Mick the Miller (1926): el greyhound más famoso de la historia del galgódromo

29 de junio de 1926. En la vicaría rural de Killeigh (Condado de Offaly, Irlanda) nace una camada de greyhounds. El padre, Glorious Event. La madre, Na Boc Lei. Uno de los cachorros, atigrado y de tamaño medio, se cría con el padre Martin Brophy. Lo llaman Mick the Miller. Tres años después es la sensación deportiva del Reino Unido.
El cachorro que casi no llega
Con 4 meses, Mick contrajo moquillo. El padre Brophy lo cuidó día y noche durante semanas; sobrevivió, pero quedó algo más pequeño que sus hermanos. Esa supervivencia infantil le marcaría: nunca tuvo el frame imponente de un campeón estándar, pero desarrolló una resistencia psicológica y una capacidad de anticipación que sus rivales no tenían.

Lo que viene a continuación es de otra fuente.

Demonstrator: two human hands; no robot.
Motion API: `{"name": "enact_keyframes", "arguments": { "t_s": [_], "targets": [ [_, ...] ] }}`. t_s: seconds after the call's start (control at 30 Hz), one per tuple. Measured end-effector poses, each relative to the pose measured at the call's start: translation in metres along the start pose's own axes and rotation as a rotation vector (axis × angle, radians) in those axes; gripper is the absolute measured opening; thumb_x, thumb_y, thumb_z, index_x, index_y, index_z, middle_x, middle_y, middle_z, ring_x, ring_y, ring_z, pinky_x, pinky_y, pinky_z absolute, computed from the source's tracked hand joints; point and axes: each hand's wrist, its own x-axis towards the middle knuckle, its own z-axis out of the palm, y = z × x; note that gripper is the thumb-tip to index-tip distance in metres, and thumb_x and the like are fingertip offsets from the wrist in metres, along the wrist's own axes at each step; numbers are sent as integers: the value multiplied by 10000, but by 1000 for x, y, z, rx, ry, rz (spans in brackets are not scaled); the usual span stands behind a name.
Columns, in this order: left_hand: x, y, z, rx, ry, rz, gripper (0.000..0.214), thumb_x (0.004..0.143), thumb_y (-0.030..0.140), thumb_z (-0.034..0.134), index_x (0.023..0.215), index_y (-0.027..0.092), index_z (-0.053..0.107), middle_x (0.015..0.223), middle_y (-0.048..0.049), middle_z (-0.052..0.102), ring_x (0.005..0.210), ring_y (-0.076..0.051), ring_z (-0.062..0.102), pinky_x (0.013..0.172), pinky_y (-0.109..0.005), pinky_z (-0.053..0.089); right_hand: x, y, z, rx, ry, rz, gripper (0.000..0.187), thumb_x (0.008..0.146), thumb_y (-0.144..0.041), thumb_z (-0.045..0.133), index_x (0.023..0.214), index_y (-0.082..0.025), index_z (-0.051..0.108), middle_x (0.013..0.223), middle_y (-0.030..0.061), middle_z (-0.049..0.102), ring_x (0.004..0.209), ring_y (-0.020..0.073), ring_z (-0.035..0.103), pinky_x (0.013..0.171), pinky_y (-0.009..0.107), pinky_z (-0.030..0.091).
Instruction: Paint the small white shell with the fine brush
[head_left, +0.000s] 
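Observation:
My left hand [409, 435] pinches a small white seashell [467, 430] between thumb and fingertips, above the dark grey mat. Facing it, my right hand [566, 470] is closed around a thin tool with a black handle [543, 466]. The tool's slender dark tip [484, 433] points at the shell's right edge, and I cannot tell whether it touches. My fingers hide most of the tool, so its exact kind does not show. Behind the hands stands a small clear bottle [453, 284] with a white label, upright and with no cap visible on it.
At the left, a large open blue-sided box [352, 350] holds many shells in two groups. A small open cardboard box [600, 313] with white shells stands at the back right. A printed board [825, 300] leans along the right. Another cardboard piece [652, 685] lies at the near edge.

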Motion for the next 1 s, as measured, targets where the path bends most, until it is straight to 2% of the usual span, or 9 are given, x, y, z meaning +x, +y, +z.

Sus primeras carreras en Shelbourne Park (Dublín) en 1928 fueron prometedoras pero no excepcionales. Lo decisivo vino cuando el padre Brophy decidió en 1929 venderlo a un propietario inglés y enviarlo a competir al recién inaugurado White City Stadium de Londres.
El imperio del galgódromo
Las carreras de greyhound — con liebre mecánica y pista oval — eran un fenómeno de masas en el Reino Unido de los años 20. White City llenaba 50.000 espectadores cada noche. El Greyhound Derby (el más prestigioso del mundo) repartía premios mayores que muchas carreras de caballos. Mick desembarcó en mitad de ese boom.
En su primer Greyhound Derby (1929) ganó la final en un tiempo récord mundial: 29.96 segundos para 525 yardas (480 m). El record bajó del umbral psicológico de los 30 segundos por primera vez en la historia. Mick repitió victoria al año siguiente (1930) — único greyhound en ganar dos Derbies consecutivos en formato oficial.
El palmarés
- 51 victorias en 81 carreras profesionales (63% de win rate, sin contar puestos)
- Ganador del Greyhound Derby en 1929 y 1930
- Ganador del Cesarewitch (1930)
- Ganador del Welsh Derby (1930)
- Estableció 19 récords del mundo distintos en su carrera
- Premio total en ganancias: ~£10.000 (equivalente a £800.000 de hoy)
Genealogía
3 generacionesEl retiro y el cine
Se retiró en 1931 a los 5 años, una edad relativamente temprana para los cánones de hoy pero prudente para mantener la salud articular del galgo. Su valor como semental superaba ya con creces sus posibles ganancias en pista.
En 1934 protagonizó la película «Wild Boy», una de las primeras producciones británicas con un perro como personaje principal. La cinta se exhibió en todo el Imperio.
El legado genético
Como semental, Mick fue una decepción. Cubrió decenas de hembras tras su retiro, pero ninguno de sus hijos alcanzó su nivel competitivo. Esto es un patrón conocido en el greyhound: las cualidades de pista (impulso, anticipación, resistencia psicológica) no se heredan de forma directa, dependen de combinaciones poligénicas complejas.
Aun así, su sangre está presente en la mayoría de líneas de carreras irlandesas modernas vía descendientes lejanos cruzados estratégicamente.
La taxidermia y la posteridad
Mick murió el 5 de mayo de 1939 a los casi 13 años. Su cuerpo se montó por taxidermia y se exhibe hoy en el Natural History Museum at Tring(Hertfordshire), donde sigue siendo una de las piezas más visitadas.
Hay estatua suya en el Greyhound Stadium de Killeigh, su pueblo natal. Y todos los años en White City — hoy demolido pero con placa conmemorativa donde estuvo — se celebra una ceremonia el día del Derby.
El final del galgódromo
Las carreras de greyhound han ido desapareciendo gradualmente: White City cerró en 1984. Wimbledon en 2017. En España nunca arraigaron a esa escala. La industria queda activa solo en Irlanda, Reino Unido (residual) y Australia. La preocupación por el bienestar animal y los escándalos de dopaje han hecho mella en la afición.
Mick the Miller pertenece a una era irrepetible. Pero su nombre sigue siendo, casi un siglo después, el referente de todo greyhound que pisa una pista.